ACTIVITY:
Could you count the lines in the listing that include the word "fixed"? Give only the number.
╭─ SOURCE DATA
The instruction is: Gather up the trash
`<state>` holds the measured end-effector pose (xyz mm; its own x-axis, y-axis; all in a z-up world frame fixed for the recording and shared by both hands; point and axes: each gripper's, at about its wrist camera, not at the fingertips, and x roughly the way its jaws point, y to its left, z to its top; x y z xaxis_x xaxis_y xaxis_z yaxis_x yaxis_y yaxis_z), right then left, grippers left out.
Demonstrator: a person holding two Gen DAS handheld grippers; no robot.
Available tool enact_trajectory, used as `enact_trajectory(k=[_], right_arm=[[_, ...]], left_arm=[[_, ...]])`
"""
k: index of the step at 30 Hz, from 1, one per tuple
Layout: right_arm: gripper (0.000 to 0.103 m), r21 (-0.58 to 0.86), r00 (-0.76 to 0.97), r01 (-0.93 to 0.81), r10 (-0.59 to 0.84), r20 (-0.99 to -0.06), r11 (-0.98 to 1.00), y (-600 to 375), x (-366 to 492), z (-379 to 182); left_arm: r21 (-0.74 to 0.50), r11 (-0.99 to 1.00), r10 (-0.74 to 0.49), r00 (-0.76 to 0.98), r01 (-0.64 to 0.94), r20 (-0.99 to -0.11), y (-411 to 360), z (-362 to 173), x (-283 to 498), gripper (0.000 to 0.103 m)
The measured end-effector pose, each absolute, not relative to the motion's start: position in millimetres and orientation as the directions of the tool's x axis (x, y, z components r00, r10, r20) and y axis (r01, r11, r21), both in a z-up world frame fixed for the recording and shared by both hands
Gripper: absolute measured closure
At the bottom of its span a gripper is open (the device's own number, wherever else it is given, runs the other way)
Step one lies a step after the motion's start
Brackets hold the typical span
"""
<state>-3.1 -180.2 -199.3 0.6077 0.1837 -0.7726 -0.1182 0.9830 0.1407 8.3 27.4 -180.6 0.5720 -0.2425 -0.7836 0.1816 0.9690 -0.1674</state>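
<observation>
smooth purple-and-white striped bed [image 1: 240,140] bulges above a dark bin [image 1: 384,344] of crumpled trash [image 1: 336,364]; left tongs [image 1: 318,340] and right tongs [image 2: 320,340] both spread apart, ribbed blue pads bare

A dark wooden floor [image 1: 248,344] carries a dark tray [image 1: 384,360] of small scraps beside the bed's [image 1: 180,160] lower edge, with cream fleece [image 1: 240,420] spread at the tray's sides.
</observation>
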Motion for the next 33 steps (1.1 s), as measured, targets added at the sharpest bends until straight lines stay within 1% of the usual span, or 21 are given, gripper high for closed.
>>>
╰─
RESULT:
2